Perception-based navigation systems have become more popular in robotic applications such as autonomous moving vehicles in hospitals, logistics, packing and forwarding, mines, military, defense, consumer robots, building surveillance, rescuing and carrying a child or physically challenged people, and so on, due to the need, advanced development, and large influence. To improve positioning, localization, and path planning on obstacle-free trajectories, several navigation designs have been developed.
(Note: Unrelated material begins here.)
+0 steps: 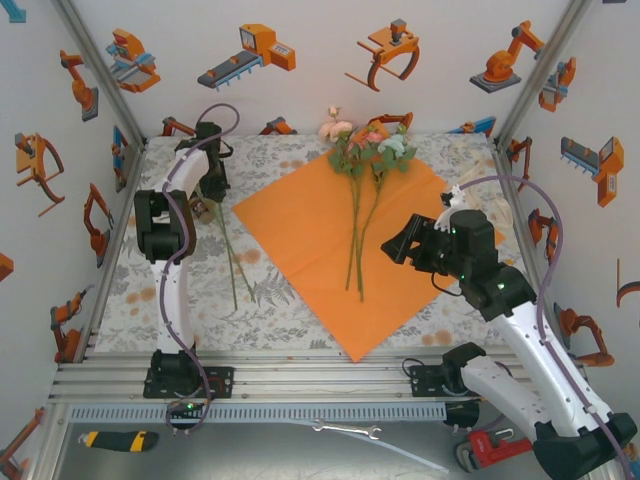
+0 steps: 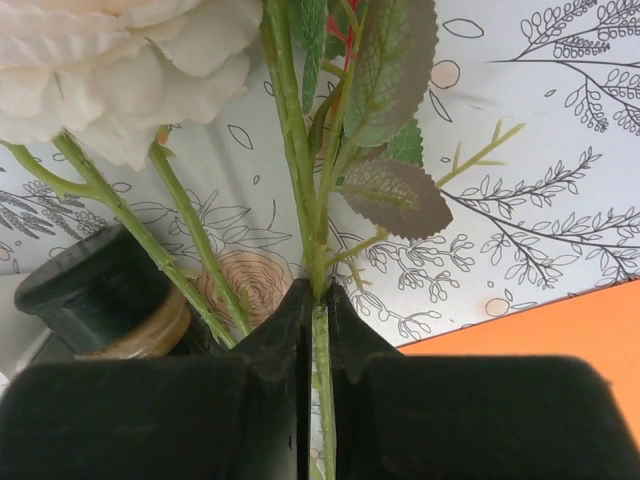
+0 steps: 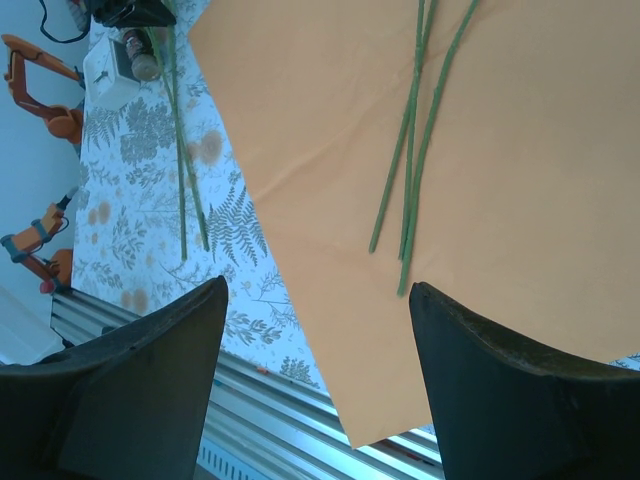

In this study, we attempt to analyze various navigation methods and technologies applied by mobile robots in various applications. On paths without obstacles, a number of navigation designs have been created to enhance positioning, localization, and path planning. An overview of many navigation technologies is given in this article. The paper focuses on Measurand- based navigation of mobile robot applications in a diverse environment by taking into account previous research works. Additionally, there is a comparison of technologies, methodologies, applications, algorithms for error reduction, and different kinds of perception systems, in addition to metrics like accuracy and usability. This limited study focuses on the integration of an antenna with an IMUbased navigation system that is suited for all environments, as well as some future trends to detect to aid in the profound-implication of navigation system enhancement in robotic applications.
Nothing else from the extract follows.